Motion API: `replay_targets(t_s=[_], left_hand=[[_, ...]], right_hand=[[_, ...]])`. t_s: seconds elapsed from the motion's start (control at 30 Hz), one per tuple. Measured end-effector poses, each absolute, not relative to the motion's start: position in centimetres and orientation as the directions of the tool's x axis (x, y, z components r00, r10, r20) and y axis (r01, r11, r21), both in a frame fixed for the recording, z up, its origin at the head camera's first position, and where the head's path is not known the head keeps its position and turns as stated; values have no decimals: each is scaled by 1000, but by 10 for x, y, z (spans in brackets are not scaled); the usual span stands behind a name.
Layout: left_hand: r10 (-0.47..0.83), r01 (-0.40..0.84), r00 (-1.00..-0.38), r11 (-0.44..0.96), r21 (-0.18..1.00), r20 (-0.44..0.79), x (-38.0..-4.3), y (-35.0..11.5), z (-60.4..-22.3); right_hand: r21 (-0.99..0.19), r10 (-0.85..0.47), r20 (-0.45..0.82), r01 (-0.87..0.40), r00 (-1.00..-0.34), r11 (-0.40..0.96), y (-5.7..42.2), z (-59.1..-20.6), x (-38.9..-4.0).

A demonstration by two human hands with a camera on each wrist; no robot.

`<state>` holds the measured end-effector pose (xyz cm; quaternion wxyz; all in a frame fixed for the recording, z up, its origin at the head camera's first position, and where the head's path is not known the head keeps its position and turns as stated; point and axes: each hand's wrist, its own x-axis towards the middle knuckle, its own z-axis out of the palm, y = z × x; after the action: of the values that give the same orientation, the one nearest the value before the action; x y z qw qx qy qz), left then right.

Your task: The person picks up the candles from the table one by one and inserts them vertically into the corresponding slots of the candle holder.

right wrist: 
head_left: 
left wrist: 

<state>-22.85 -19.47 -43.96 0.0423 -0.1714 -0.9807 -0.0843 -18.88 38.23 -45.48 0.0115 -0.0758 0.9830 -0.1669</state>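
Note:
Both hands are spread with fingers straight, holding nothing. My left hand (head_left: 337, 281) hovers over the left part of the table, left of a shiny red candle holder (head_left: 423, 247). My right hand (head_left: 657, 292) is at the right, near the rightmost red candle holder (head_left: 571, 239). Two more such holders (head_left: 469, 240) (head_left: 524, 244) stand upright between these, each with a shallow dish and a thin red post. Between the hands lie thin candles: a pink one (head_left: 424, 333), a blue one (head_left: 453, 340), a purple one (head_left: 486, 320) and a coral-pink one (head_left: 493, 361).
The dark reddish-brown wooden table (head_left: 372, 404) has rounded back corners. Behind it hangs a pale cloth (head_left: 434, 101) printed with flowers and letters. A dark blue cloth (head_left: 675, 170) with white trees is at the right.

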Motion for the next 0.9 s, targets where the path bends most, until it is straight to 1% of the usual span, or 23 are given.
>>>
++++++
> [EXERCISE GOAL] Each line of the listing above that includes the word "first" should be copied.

> [FINISHED TASK]
Motion API: `replay_targets(t_s=[_], left_hand=[[_, ...]], right_hand=[[_, ...]])`. t_s: seconds elapsed from the motion's start (control at 30 Hz), one per tuple. Measured end-effector poses, each absolute, not relative to the motion's start: position in centimetres and orientation as the directions of the tool's x axis (x, y, z components r00, r10, r20) and y axis (r01, r11, r21), both in a frame fixed for the recording, z up, its origin at the head camera's first position, and where the head's path is not known the head keeps its position and turns as stated; values have no decimals: each is scaled by 1000, but by 10 for x, y, z (spans in brackets are not scaled); the usual span stands behind a name.
`<state>` holds the measured end-effector pose (xyz cm; quaternion wxyz; all in a frame fixed for the recording, z up, its origin at the head camera's first position, and where the head's path is not known the head keeps its position and turns as stated; point and axes: each hand's wrist, its own x-axis towards the middle knuckle, its own z-axis out of the palm, y = z × x; after the action: of the values that give the same orientation, the one nearest the value before the action; x y z qw qx qy qz), left then right.

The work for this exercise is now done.